Argentine Jews regret former president, who died last week, ‘never paid for his responsibility’ in deadly terror bombing of Jewish center

Argentine Jews slam late president Carlos Menem over impunity for deadly terror attacks.

By The Algemeiner

Argentina’s Jewish community has expressed regret over the fact that the country’s former president, Carlos Menem, died at the end of last week without having “paid for his responsibility” in the cover-up of the terrorist bombing of the AMIA Jewish center in Buenos Aires in 1994.

In a series of tweets following the death of Menem over the weekend at the age of 90, the DAIA — Argentina’s Jewish communal body — recalled that he had been president during two of the most deadly terrorist attacks in Argentina’s history: the AMIA bombing and the bombing of the Israeli Embassy in Buenos Aires two years earlier.

The embassy attack on March 17, 1992, claimed the lives of 29 people, with nearly 250 wounded. The AMIA atrocity of July 18, 1994, took the lives of 85 people, with another 300 wounded.

Both attacks were suicide bombings orchestrated by Iranian and Hezbollah operatives who escaped arrest and prosecution.

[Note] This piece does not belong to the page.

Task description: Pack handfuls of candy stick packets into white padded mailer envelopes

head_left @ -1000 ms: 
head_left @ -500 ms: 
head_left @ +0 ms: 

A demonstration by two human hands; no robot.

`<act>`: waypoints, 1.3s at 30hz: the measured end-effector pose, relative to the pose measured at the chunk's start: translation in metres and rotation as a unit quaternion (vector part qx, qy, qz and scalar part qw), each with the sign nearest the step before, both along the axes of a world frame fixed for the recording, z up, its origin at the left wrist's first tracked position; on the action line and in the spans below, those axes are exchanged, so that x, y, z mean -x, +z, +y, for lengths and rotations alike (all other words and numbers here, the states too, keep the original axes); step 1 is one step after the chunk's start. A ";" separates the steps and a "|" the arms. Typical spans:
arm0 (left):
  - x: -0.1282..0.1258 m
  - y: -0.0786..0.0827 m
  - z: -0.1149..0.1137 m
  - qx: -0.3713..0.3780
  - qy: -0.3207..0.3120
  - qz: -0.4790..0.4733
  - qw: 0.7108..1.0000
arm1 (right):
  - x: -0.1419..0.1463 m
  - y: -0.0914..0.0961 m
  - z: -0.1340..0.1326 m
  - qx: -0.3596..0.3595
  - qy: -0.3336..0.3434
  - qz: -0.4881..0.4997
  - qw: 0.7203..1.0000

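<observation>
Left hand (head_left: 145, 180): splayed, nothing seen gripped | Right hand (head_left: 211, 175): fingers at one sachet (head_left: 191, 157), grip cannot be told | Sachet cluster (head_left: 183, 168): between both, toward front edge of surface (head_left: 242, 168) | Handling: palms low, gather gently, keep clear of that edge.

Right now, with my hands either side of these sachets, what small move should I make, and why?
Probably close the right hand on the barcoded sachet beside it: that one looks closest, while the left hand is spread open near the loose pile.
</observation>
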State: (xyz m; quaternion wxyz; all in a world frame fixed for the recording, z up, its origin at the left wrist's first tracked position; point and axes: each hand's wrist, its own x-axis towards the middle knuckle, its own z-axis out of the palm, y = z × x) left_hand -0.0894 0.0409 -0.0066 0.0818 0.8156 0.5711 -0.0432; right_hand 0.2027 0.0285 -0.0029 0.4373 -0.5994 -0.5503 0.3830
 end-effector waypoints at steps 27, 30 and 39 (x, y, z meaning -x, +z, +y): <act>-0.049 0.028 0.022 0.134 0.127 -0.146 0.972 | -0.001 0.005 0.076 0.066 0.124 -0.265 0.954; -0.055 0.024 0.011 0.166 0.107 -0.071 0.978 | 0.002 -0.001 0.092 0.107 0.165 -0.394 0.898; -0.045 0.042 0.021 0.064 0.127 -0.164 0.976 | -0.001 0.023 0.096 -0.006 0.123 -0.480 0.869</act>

In Feb. 2020, Menem was cleared by an Argentine court of having derailed the investigation into the AMIA bombing.

According to the DAIA’s tweets, “the lack of attention, negligence and, above all, complicity with those suspected of having committed these crimes explain why today, both massacres remain unpunished.”

The organization said that Menem had died a free man “despite his government’s use of Argentine state institutions to perpetuate impunity and cover up the responsibility of those who committed and were complicit in the attacks.”

It noted that Menem had been “protected until his last day by his senatorial privileges that prevented him from being imprisoned.”

Concluded DAIA: “He never paid for his responsibility in the AMIA bombing cover-up.”